KANSAS CITY, Mo. — Some Jackson County legislators want to limit the number of pawn shops and payday lenders. Consumer advocates claim the shops exploit the poor by charging outrageously high interest rates.

The proposal would prevent two pawn shops or payday lenders from setting up shop within a couple of miles of each other in unincorporated Jackson County. Lawmakers say they want to prevent those areas from looking like the inner city.

These type of businesses are lined up one after another in areas of Kansas City like Independence Avenue, Troost and Main Street. Community groups claim concentrations of payday lenders and pawn shops breed crime and depress neighboring property values. A coalition of 40 churches called communities creating opportunity says these shops prey on the poor by charging annual interest rates that total 400 percent or more.

“Whether it’s a pay day loan, a check cashing place, a title loan, a pawn shop, they all provide services and remove wealth from poor areas of the city,” said Rev. Ernie Davis.

Under the proposal, businesses offering high-interest short term loans in unincorporated Jackson County could not set up shop within a thousand feet of a church, child care center, park, hospital, school or public building.

In a prepared statement, a spokesman for QC Holdings, the largest Payday lender in Missouri says:

“While there are no payday lending locations in unincorporated Jackson County, the proposed ordinance would hurt residents by denying them access to short-term loans that enable borrowers to avoid more-expensive and credit-damaging alternatives like bounced check fees and late bill payment penalties. This ordinance is a waste of time and taxpayer money.”

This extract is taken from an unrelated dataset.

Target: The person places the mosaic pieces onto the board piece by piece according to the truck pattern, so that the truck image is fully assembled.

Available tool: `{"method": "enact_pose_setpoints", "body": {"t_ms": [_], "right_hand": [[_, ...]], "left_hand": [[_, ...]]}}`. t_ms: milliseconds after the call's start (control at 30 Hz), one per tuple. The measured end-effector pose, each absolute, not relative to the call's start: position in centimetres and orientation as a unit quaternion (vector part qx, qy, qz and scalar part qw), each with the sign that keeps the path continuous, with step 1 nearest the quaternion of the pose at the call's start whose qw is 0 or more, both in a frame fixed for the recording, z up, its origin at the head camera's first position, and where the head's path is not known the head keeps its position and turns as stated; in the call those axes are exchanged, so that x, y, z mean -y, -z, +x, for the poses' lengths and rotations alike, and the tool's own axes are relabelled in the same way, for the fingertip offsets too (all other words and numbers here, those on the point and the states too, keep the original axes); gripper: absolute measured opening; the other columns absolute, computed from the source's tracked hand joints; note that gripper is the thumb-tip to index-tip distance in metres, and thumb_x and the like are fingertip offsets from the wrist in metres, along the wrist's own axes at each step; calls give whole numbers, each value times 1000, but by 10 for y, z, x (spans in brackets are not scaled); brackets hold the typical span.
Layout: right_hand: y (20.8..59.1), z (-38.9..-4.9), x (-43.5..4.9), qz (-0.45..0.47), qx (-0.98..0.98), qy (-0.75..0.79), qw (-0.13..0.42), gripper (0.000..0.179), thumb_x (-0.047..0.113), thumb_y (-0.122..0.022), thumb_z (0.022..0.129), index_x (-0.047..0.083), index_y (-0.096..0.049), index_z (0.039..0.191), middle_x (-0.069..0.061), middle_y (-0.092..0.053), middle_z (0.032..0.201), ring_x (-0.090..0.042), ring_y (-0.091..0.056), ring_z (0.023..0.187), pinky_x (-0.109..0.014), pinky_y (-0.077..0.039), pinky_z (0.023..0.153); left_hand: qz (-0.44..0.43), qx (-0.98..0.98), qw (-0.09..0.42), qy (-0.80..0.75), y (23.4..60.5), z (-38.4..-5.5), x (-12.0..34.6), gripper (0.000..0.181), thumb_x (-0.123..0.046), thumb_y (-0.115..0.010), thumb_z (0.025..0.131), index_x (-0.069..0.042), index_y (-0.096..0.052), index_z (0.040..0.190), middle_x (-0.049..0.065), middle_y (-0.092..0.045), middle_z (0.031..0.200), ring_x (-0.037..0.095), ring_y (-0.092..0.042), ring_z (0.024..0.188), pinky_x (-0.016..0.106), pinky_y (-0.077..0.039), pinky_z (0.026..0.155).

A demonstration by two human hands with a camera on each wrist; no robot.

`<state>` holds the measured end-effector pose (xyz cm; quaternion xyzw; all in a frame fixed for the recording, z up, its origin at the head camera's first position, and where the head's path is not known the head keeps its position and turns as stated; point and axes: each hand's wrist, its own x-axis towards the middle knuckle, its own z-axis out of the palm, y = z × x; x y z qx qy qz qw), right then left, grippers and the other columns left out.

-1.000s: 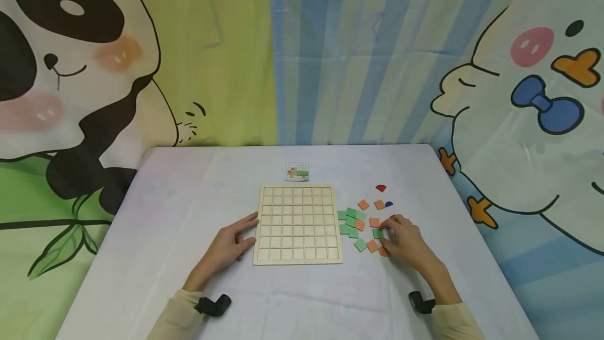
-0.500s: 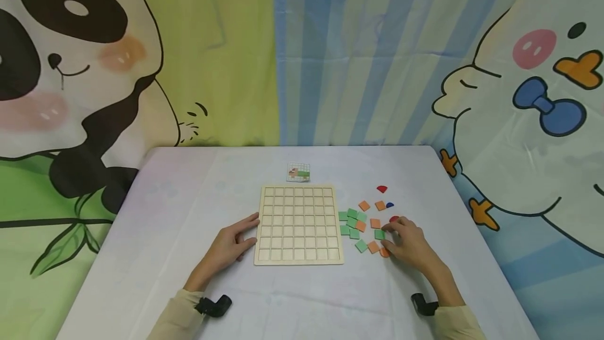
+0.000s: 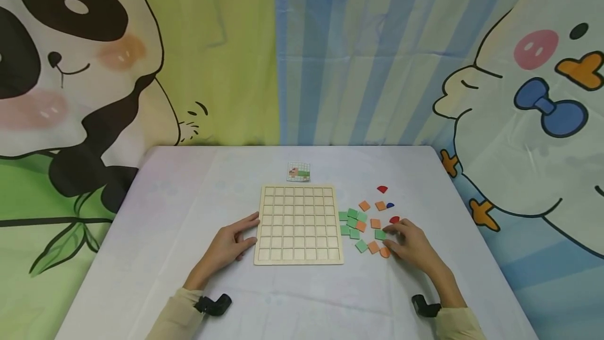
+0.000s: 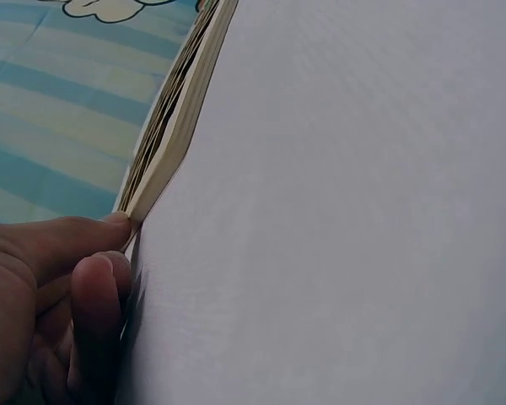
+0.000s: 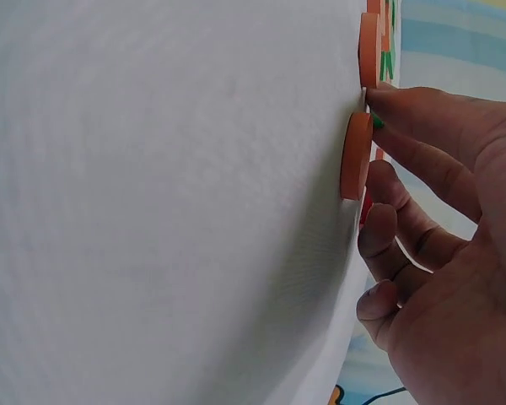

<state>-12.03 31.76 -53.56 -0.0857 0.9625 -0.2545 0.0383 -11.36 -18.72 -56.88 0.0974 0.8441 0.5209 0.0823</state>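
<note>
From here I have the right hand [image 3: 411, 243] with thumb and forefinger at a green tile [image 3: 379, 234]; I can't tell whether they pinch it. A rounded orange piece [image 3: 385, 252] lies just beside the thumb, a red piece [image 3: 394, 220] just beyond the fingers. Farther out, between those fingertips and the grid board [image 3: 298, 224], I see scattered orange tiles [image 3: 375, 223]. My left hand [image 3: 228, 243], fingers relaxed, touches the board's left edge. A picture card [image 3: 299, 172] lies beyond both hands' fingertips.

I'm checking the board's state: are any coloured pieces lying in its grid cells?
No, the head view shows every cell of the board bare, with the coloured pieces lying on the table beside it.
</note>
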Motion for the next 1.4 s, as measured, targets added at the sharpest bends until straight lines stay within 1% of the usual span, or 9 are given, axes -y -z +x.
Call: {"method": "enact_pose_setpoints", "body": {"t_ms": [167,433,567,700,933,1167,1400], "right_hand": [[536,-121,-318,-78,-963,253,44,26,15,-85,89,9,-78,114,-2,-64,100,-18,-51,89,-25,-46,72],[534,-121,-316,-73,-964,253,41,24,15,-83,90,7,-77,112,-1,-64,96,-17,-51,88,-25,-44,72],[533,-121,-313,-72,-964,253,32,25,16,-82,90,7,-76,112,-1,-64,95,-17,-52,87,-25,-46,73],[533,-122,-311,-74,-962,260,27,24,14,-81,90,6,-76,112,-1,-64,94,-17,-51,87,-24,-46,71],[533,-125,-305,-92,-960,263,8,22,11,-81,90,5,-76,110,-1,-66,94,-16,-53,85,-25,-48,72],[532,-128,-295,-89,-958,273,23,26,12,-82,89,6,-76,114,-1,-67,97,-18,-54,88,-24,-49,72],[532,-133,-284,-92,-957,275,21,28,14,-81,91,8,-77,118,-1,-68,99,-17,-54,89,-24,-49,75]], "left_hand": [[101,-841,76,-525,570,-113,187,54,-6,-78,96,-8,-63,147,3,-52,164,12,-53,44,29,-51,43],[115,-848,73,-512,571,-117,190,53,-8,-78,96,-7,-64,146,5,-51,165,8,-53,45,29,-51,42],[106,-849,92,-509,569,-120,192,53,-8,-79,95,-11,-65,146,-2,-48,167,9,-54,47,29,-50,41],[103,-850,108,-505,566,-121,193,55,-9,-79,95,-12,-63,148,-6,-47,168,10,-54,47,29,-50,41],[110,-848,112,-507,566,-121,193,56,-11,-79,96,-13,-62,150,-6,-46,168,10,-53,46,30,-49,39],[109,-843,115,-515,566,-121,193,57,-10,-79,95,-11,-62,150,0,-45,169,10,-52,45,30,-48,37],[98,-842,123,-515,566,-121,193,57,-11,-79,96,-16,-62,150,-8,-45,168,11,-53,46,29,-49,39]]}}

CCO members say this is just the beginning of an effort to crack down on an industry that has more storefronts in Missouri than McDonald’s and Starbucks combined.

“Our big work that we’re doing all together, all across the state, is to cap the rate,” said Rev Ernie Davis. “We’re not against people providing small dollar loans to the poor We are against the triple digit interest rates. we’d like to cap that.”

The Jackson County proposal also would prevent pawn shops and payday lenders from being within 500 feet of neighborhoods.